* **Description of the task**
What this exercise requires is a verbatim reproduction of the data below.

..............................

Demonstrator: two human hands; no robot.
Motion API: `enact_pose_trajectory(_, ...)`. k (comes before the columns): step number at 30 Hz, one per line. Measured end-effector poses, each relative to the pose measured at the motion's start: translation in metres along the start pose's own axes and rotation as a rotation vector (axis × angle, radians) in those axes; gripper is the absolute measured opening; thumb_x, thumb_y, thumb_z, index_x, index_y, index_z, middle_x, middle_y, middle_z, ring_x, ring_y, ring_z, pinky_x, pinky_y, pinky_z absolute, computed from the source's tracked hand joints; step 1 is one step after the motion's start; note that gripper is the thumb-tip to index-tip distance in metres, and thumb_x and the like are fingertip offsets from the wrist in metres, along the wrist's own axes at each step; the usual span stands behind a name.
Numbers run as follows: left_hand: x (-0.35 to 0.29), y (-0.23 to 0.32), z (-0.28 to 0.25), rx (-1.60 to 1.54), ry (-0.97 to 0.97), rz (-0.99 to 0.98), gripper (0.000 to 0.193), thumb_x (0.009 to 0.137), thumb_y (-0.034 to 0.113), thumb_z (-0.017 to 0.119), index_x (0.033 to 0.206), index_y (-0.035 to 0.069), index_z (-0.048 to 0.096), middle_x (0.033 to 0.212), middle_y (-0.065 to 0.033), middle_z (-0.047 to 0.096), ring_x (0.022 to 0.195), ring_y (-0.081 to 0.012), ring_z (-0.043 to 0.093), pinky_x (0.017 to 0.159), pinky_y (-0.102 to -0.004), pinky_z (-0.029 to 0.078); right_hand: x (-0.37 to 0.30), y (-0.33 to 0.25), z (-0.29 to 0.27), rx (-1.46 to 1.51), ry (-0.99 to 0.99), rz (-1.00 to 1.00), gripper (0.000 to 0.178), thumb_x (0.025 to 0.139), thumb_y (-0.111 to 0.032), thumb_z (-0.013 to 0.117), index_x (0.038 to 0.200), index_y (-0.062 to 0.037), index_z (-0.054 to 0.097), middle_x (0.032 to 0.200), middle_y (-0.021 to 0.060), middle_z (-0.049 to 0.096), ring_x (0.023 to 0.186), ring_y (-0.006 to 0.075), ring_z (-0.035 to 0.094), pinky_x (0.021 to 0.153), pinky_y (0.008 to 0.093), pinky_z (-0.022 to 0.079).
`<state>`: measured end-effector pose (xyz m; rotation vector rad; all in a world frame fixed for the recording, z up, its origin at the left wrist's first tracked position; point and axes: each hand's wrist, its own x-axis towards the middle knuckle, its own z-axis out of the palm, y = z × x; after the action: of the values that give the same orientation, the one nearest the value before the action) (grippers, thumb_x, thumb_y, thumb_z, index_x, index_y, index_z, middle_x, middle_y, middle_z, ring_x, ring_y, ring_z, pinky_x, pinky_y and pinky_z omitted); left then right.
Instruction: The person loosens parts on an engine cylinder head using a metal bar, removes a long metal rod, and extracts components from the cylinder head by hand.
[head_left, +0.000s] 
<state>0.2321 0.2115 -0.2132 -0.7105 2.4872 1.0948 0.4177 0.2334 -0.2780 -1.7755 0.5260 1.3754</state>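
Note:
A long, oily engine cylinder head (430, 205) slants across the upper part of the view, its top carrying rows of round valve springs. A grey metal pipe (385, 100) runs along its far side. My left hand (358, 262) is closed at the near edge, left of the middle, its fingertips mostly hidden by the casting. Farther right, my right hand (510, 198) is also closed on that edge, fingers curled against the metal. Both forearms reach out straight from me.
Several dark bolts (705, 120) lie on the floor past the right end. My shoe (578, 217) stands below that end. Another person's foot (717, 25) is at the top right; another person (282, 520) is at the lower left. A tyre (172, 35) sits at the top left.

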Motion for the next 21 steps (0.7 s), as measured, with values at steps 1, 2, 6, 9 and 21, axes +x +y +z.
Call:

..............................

* **Result below**
Demonstrator: two human hands; no robot.
Motion API: `enact_pose_trajectory(_, ...)`. k (comes before the columns): step number at 30 Hz, one per line. Measured end-effector poses, each relative to the pose measured at the motion's start: translation in metres along the start pose's own axes and rotation as a rotation vector (axis × angle, radians) in those axes; gripper is the absolute measured opening; thumb_x, thumb_y, thumb_z, index_x, index_y, index_z, middle_x, middle_y, middle_z, ring_x, ring_y, ring_z, pinky_x, pinky_y, pinky_z absolute, computed from the source's tracked hand joints; step 1 is one step after the motion's start; note that gripper is the thumb-tip to index-tip distance in metres, and thumb_x and the like are fingertip offsets from the wrist in metres, along the wrist's own axes at each step; the usual span stands behind a name.
Numbers run as follows: left_hand: x (-0.35 to 0.29), y (-0.23 to 0.32), z (-0.28 to 0.25), rx (-1.60 to 1.54), ry (-0.97 to 0.97), rz (-0.99 to 0.98), gripper (0.000 to 0.193), thumb_x (0.009 to 0.137), thumb_y (-0.034 to 0.113), thumb_z (-0.017 to 0.119), index_x (0.033 to 0.206), index_y (-0.035 to 0.069), index_z (-0.048 to 0.096), middle_x (0.033 to 0.212), middle_y (-0.065 to 0.033), middle_z (-0.047 to 0.096), ring_x (0.022 to 0.195), ring_y (-0.081 to 0.012), ring_z (-0.043 to 0.093), pinky_x (0.017 to 0.159), pinky_y (-0.102 to -0.004), pinky_z (-0.029 to 0.078); right_hand: x (-0.37 to 0.30), y (-0.33 to 0.25), z (-0.29 to 0.27), rx (-1.46 to 1.51), ry (-0.99 to 0.99), rz (-1.00 to 1.00), gripper (0.000 to 0.178), thumb_x (0.025 to 0.139), thumb_y (-0.111 to 0.032), thumb_z (-0.013 to 0.117), index_x (0.038 to 0.200), index_y (-0.062 to 0.037), index_z (-0.054 to 0.097), middle_x (0.032 to 0.200), middle_y (-0.021 to 0.060), middle_z (-0.049 to 0.096), ring_x (0.023 to 0.186), ring_y (-0.006 to 0.075), ring_z (-0.035 to 0.094), pinky_x (0.021 to 0.153), pinky_y (0.008 to 0.093), pinky_z (-0.022 to 0.079).
`<state>`: measured end-effector pose (xyz m; rotation vector rad; all in a world frame fixed for the recording, z up, its origin at the left wrist's first tracked position; point and axes: each hand's wrist, its own x-axis towards the middle knuckle, its own z-axis out of the palm, y = z × x; after the action: of the values that give the same orientation, the one nearest the value before the action) (grippers, thumb_x, thumb_y, thumb_z, index_x, index_y, index_z, middle_x, middle_y, middle_z, ring_x, ring_y, ring_z, pinky_x, pinky_y and pinky_z omitted); left then right.
Instruction: The person loosens parts on an engine cylinder head using a metal bar, removes a long metal rod, and extracts components from the cylinder head by hand.
[head_left, +0.000s] 
<state>0.2321 0.2115 -0.2132 -0.7105 2.4872 1.0948 0.4177 0.2334 -0.2780 -1.7755 0.5260 1.3754</state>
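Note:
A long, oily engine cylinder head (430, 205) slants across the upper part of the view, its top carrying rows of round valve springs. A grey metal pipe (385, 100) runs along its far side. My left hand (358, 262) is closed at the near edge, left of the middle, its fingertips mostly hidden by the casting. Farther right, my right hand (510, 198) is also closed on that edge, fingers curled against the metal. Both forearms reach out straight from me.
Several dark bolts (705, 120) lie on the floor past the right end. My shoe (578, 217) stands below that end. Another person's foot (717, 25) is at the top right; another person (282, 520) is at the lower left. A tyre (172, 35) sits at the top left.
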
Motion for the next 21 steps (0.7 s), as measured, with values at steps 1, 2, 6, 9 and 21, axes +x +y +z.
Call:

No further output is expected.